* **Stored data**
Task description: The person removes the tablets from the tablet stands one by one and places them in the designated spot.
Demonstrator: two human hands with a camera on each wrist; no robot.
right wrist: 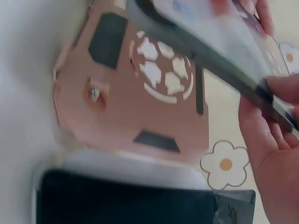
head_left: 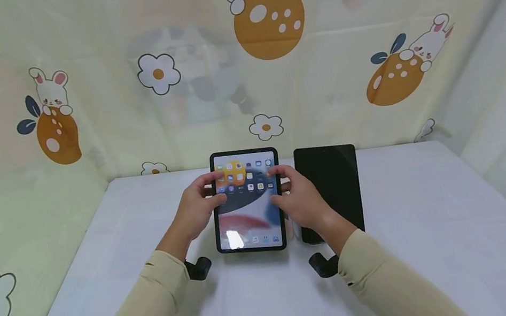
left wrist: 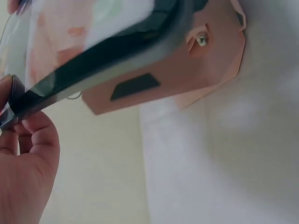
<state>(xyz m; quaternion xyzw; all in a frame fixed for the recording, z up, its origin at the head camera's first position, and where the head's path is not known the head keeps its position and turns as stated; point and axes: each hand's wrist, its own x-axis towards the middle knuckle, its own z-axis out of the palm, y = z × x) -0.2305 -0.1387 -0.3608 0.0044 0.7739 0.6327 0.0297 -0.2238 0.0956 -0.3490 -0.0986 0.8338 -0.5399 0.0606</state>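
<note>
A tablet (head_left: 247,210) with a lit home screen and black frame is held upright by its two side edges. My left hand (head_left: 192,209) grips the left edge, and my right hand (head_left: 304,200) grips the right edge. In the wrist views the thumbs lie on the screen side and other fingers go behind. Close behind the tablet stands a pink stand (right wrist: 121,116) with a football-shaped cutout, dark pads and a metal screw; the tablet's lower edge hangs apart from it in the right wrist view. The head view mostly hides this stand.
A second tablet (head_left: 329,179) with a dark screen stands just right of the lit one, partly behind my right forearm. White cloth covers the table (head_left: 411,211). A patterned curtain (head_left: 207,105) hangs along its back edge.
</note>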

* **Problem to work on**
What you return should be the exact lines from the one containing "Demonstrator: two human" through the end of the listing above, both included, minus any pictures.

* **Exercise result**
Demonstrator: two human hands with a camera on each wrist; no robot.
right wrist: 
head_left: 
left wrist: 
<state>(xyz m; quaternion xyzw; all in a frame fixed for the recording, z up, its origin at the head camera's first position, and where the head's path is not known the head keeps its position and turns as stated; point and axes: each hand's wrist, its own x-axis towards the middle knuckle, its own z-axis out of the palm, y = z × x) -0.2305 -0.1387 -0.3608 0.0044 0.7739 0.6327 0.0297 -0.2238 0.0956 -0.3490 -0.0986 0.8338 -0.5399 0.0606</state>
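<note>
A tablet (head_left: 247,210) with a lit home screen and black frame is held upright by its two side edges. My left hand (head_left: 192,209) grips the left edge, and my right hand (head_left: 304,200) grips the right edge. In the wrist views the thumbs lie on the screen side and other fingers go behind. Close behind the tablet stands a pink stand (right wrist: 121,116) with a football-shaped cutout, dark pads and a metal screw; the tablet's lower edge hangs apart from it in the right wrist view. The head view mostly hides this stand.
A second tablet (head_left: 329,179) with a dark screen stands just right of the lit one, partly behind my right forearm. White cloth covers the table (head_left: 411,211). A patterned curtain (head_left: 207,105) hangs along its back edge.
</note>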

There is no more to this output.